De eerste zwarte vlag op een gebouw aan de oostelijke rand van Kobani, een Koerdische stad in Syrië, moet de Tweede Kamer te denken geven. Het is de aankondiging van een massamoord door terreurbeweging IS op de plaatselijke bevolking.
Vorige week ging het parlement akkoord met de inzet van het luchtwapen tegen IS, maar alleen in Irak.
Krampachtig
Premier Mark Rutte (VVD) hield toen de mogelijkheid open dat de F-16’s ook in Syrië zouden opereren. De PvdA hecht echter sterk aan een uitspraak van de VN Veiligheidsraad alvorens daartoe over te gaan. De Nederlandse F-16’s, die dinsdag voor het eerst bommen gooiden in Irak, moeten daarom omkeren bij de grens met Syrië.

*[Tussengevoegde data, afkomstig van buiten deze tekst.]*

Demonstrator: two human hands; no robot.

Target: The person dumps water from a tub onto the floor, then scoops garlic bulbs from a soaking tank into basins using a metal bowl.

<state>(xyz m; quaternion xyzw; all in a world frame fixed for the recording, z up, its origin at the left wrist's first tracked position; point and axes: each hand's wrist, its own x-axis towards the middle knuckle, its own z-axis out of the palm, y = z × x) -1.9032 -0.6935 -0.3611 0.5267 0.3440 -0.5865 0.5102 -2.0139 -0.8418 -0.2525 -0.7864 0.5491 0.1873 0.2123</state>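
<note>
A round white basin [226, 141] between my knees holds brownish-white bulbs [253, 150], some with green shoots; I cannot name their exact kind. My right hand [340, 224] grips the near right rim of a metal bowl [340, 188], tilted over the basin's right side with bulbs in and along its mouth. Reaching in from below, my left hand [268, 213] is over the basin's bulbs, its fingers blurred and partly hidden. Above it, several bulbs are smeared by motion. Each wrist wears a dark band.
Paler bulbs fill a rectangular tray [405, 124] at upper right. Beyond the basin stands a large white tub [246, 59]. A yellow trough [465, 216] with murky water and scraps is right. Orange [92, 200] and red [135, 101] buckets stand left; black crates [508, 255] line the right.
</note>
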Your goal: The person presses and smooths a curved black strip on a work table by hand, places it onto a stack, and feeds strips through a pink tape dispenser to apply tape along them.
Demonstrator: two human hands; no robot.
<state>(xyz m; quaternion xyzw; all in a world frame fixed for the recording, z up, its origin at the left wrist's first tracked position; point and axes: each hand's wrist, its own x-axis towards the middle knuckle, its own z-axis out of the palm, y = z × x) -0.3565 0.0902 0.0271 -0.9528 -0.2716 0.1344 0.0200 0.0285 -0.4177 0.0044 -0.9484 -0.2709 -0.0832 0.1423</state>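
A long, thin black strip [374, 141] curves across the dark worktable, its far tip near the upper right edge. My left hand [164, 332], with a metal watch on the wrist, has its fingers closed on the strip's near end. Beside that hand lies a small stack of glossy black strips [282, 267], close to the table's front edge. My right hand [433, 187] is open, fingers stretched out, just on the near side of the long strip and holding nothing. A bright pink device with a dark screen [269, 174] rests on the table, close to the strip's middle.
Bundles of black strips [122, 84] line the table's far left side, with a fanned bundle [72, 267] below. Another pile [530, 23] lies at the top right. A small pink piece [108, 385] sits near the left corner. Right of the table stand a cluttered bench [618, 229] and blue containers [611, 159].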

Nu de toestand in Syrië met de dag verslechtert, is het krampachtig vasthouden aan zo’n volkenrechtelijk mandaat door de Tweede Kamer niet meer realistisch.
Het is misschien begrijpelijk dat de PvdA nauwgezet de bijna vijf jaar oude aanbevelingen van de commissie-Davids blijft volgen, maar die hadden betrekking op een totaal andere situatie. De responsibility to protect – de plicht om een volkerenmoord te voorkomen – weegt langzamerhand zwaarder dan het verbod om zomaar aanvalsacties uit te voeren op een ander land.
Geen zeggenschap
De Syrische regering heeft, anders dan de Iraakse regering, niet gevraagd om de inzet van F-16’s. Maar feitelijk heeft Damascus geen zeggenschap meer in grote delen van het land.
De Tweede Kamer moet oog hebben voor die situatie en niet schijnheilig vasthouden aan een volkenrechtelijk mandaat dat er nooit zal komen, omdat Rusland en China dat in de VN Veiligheidsraad blokkeren.